(Saved entries)

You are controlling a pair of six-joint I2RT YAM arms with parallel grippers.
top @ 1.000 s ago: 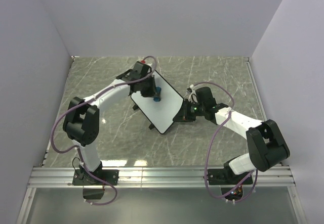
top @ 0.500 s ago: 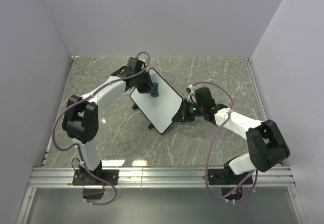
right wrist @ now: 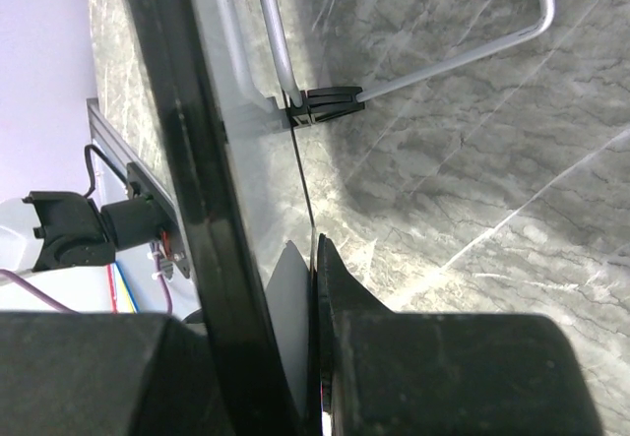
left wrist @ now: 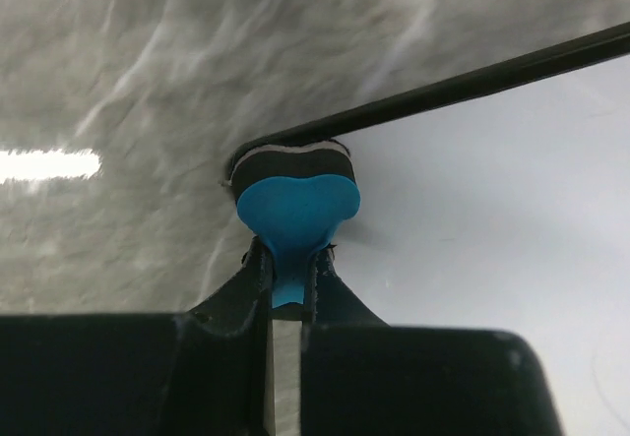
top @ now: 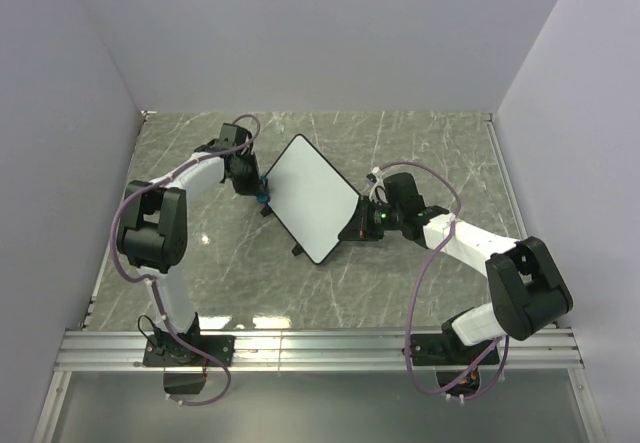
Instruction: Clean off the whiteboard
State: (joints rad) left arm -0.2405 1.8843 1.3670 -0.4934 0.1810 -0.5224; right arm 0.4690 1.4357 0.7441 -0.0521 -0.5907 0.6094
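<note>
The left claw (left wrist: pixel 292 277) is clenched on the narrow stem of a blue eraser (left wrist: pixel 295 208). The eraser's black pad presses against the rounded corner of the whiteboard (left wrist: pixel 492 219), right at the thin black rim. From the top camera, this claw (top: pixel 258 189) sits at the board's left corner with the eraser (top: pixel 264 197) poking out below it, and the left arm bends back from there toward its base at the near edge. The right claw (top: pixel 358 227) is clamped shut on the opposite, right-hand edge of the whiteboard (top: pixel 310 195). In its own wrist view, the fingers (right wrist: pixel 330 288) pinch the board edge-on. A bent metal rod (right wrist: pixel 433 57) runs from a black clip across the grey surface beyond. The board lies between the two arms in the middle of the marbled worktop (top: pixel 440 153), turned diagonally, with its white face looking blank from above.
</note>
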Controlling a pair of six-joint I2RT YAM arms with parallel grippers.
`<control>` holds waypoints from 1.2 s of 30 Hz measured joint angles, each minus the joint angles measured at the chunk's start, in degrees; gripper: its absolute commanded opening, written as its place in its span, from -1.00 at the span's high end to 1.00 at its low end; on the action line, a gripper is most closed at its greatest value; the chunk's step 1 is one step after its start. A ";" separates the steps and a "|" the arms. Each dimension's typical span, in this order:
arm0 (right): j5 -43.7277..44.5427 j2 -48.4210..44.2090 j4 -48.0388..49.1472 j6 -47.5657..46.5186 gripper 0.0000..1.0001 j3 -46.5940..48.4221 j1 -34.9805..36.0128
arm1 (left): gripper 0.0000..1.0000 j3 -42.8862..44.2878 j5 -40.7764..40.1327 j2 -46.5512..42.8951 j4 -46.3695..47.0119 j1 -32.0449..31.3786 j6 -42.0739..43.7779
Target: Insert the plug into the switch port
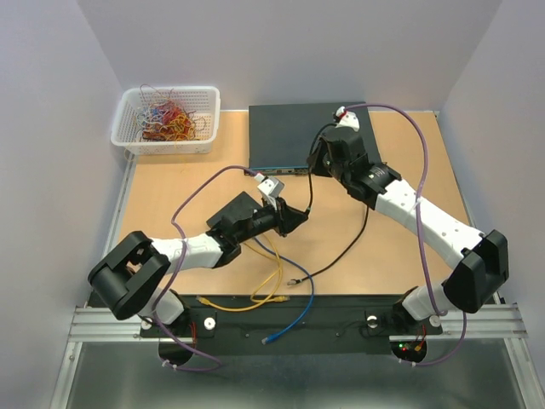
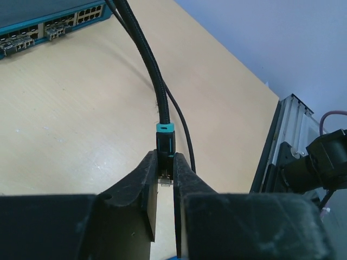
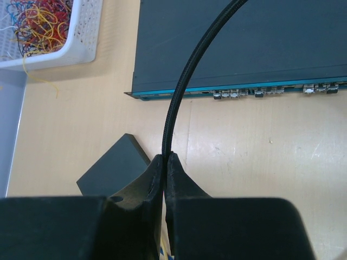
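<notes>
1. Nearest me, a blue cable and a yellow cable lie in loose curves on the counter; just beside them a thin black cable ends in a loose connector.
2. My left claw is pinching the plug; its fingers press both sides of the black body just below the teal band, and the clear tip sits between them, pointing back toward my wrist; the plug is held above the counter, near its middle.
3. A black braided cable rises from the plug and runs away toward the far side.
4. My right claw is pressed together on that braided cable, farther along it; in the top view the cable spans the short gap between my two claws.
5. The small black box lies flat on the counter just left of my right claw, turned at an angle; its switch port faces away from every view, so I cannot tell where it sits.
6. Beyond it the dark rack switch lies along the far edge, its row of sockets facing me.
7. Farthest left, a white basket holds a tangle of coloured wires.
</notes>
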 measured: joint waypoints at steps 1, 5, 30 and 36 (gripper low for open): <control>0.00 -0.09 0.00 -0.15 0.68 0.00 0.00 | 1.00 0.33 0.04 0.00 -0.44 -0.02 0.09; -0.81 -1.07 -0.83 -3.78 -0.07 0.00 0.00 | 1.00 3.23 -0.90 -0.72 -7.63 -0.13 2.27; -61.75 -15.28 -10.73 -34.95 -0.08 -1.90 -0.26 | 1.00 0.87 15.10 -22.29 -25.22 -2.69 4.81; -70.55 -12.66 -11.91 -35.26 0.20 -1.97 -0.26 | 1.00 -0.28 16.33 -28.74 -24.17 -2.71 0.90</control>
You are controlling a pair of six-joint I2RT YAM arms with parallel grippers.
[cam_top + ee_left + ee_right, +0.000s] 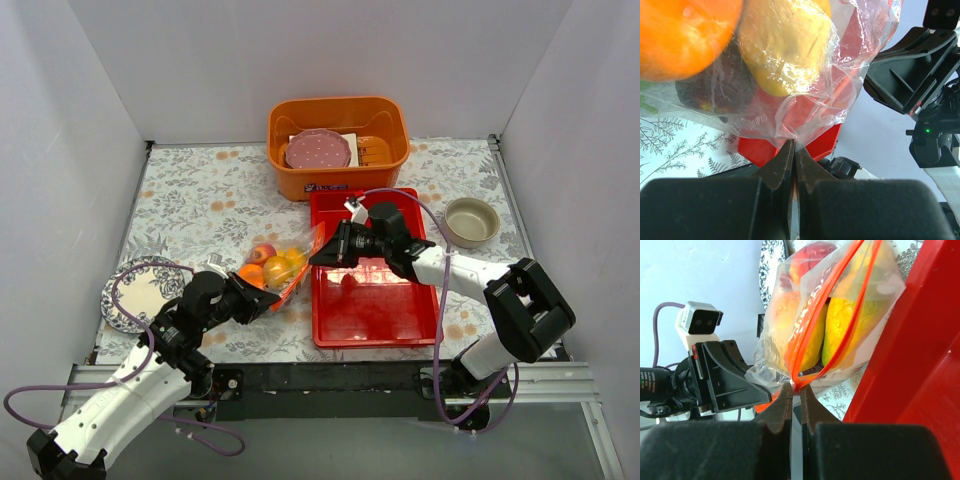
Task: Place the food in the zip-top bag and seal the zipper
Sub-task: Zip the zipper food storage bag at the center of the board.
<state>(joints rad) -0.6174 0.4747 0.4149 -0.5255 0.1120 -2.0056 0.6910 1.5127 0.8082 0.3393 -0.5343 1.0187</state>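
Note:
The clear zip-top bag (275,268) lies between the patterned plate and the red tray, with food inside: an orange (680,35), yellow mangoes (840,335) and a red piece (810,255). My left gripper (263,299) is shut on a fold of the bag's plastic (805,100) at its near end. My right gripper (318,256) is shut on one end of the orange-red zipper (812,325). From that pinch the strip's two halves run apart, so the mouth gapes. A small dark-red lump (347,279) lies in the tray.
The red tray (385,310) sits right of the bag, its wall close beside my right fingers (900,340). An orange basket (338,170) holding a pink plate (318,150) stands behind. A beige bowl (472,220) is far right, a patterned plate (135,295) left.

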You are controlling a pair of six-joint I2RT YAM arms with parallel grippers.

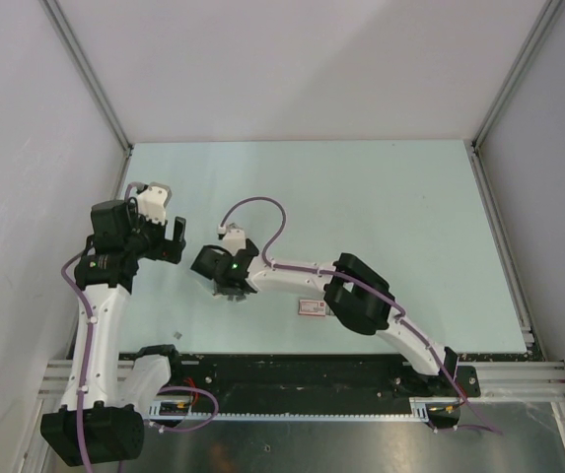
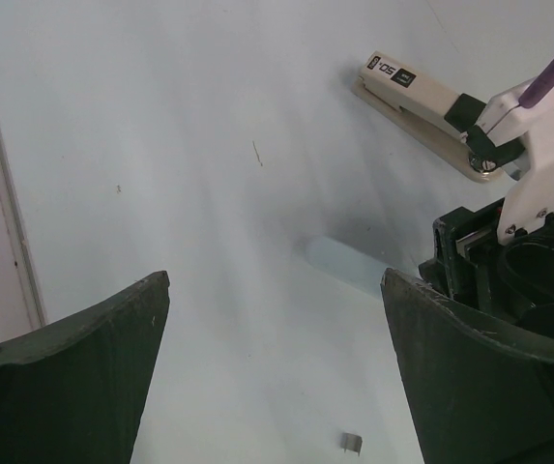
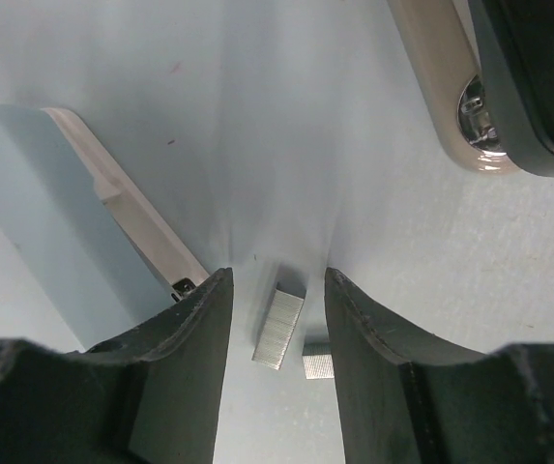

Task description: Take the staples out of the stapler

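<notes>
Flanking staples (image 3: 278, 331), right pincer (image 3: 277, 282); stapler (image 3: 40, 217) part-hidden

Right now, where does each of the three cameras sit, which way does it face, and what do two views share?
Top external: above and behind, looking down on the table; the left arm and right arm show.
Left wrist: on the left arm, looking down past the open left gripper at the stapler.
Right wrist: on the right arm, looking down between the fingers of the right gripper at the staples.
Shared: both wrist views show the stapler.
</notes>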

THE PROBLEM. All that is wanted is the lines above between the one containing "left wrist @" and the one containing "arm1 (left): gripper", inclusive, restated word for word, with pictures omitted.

RESULT.
left wrist @ now: 
top @ now: 
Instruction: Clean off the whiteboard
State: (joints rad) left arm -0.2405 1.8843 1.3670 -0.4934 0.1810 -0.5224; right arm 0.4690 1.4357 0.7441 -0.0521 -0.5907 0.6094
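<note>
The left claw (left wrist: pixel 292 277) is clenched on the narrow stem of a blue eraser (left wrist: pixel 295 208). The eraser's black pad presses against the rounded corner of the whiteboard (left wrist: pixel 492 219), right at the thin black rim. From the top camera, this claw (top: pixel 258 189) sits at the board's left corner with the eraser (top: pixel 264 197) poking out below it, and the left arm bends back from there toward its base at the near edge. The right claw (top: pixel 358 227) is clamped shut on the opposite, right-hand edge of the whiteboard (top: pixel 310 195). In its own wrist view, the fingers (right wrist: pixel 330 288) pinch the board edge-on. A bent metal rod (right wrist: pixel 433 57) runs from a black clip across the grey surface beyond. The board lies between the two arms in the middle of the marbled worktop (top: pixel 440 153), turned diagonally, with its white face looking blank from above.
</note>
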Controlling a pair of six-joint I2RT YAM arms with parallel grippers.
`<control>` holds waypoints from 1.2 s of 30 Hz measured joint angles, each minus the joint angles measured at the chunk's start, in degrees; gripper: its absolute commanded opening, written as its place in its span, from -1.00 at the span's high end to 1.00 at its low end; on the action line, a gripper is most closed at its greatest value; the chunk's step 1 is one step after its start. A ";" separates the steps and a "|" the arms. Each dimension's typical span, in this order:
arm0 (right): j5 -43.7277..44.5427 j2 -48.4210..44.2090 j4 -48.0388..49.1472 j6 -47.5657..46.5186 gripper 0.0000..1.0001 j3 -46.5940..48.4221 j1 -34.9805..36.0128
arm1 (left): gripper 0.0000..1.0000 j3 -42.8862..44.2878 j5 -40.7764..40.1327 j2 -46.5512..42.8951 j4 -46.3695..47.0119 j1 -32.0449..31.3786 j6 -42.0739..43.7779

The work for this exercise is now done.